Christians on Ash Wednesday are reminded that we human beings are made from dust; perhaps we must now revise that liturgical wake-up call to include plastic.

Perhaps, but if so, I refuse despair. The hour is late but not spent, and we need to tell stories of hope—like this great 2018 story of an Indian beach painstakingly cleaned up and restored for a sea turtle hatchery.plastic_beach_cleanup

I invite you to join me in observing a hopeful and green-oriented Lent by brainstorming with me how to address our crisis of plastics. There won’t be just one solution and we can’t focus on just a single sector (whether public or private, households or industry). We need multiple solutions for every single aspect of our shared and individual lives on a planet this is quite literally drowning in plastic.

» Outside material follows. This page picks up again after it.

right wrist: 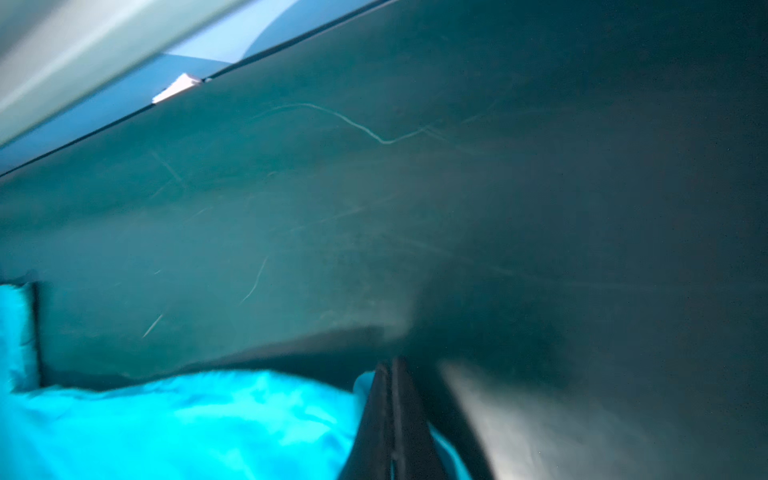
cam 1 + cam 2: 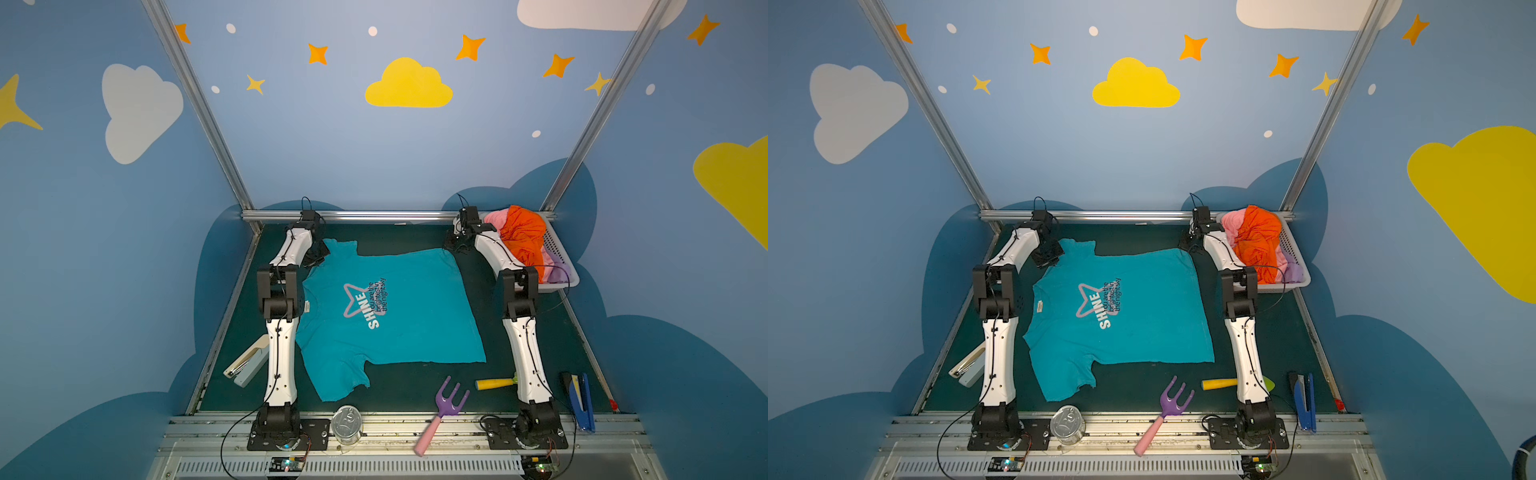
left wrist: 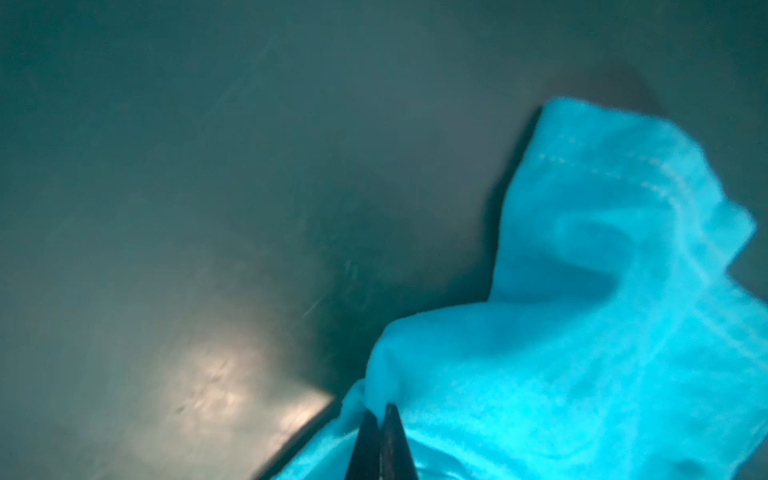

I’ll post some ideas here in this blog space. Please post your own in the comments, or find me on Facebook and post them there on my timeline. Let’s share resources, make a list, tell success stories, invite new ideas—let’s make every season of the church year green.

Meanwhile, let us pray:

Almighty and everlasting God, you hate nothing you have made and forgive the sins of all who are penitent: Create in us hearts that grieve what we have done to the beauty of your creation, that we, worthily lamenting the epidemic of plastic waste, may obtain from you the inspiration we need to help restore Earth and her creatures to health and vitality; in the name of Jesus, your creative Word in the flesh. Amen.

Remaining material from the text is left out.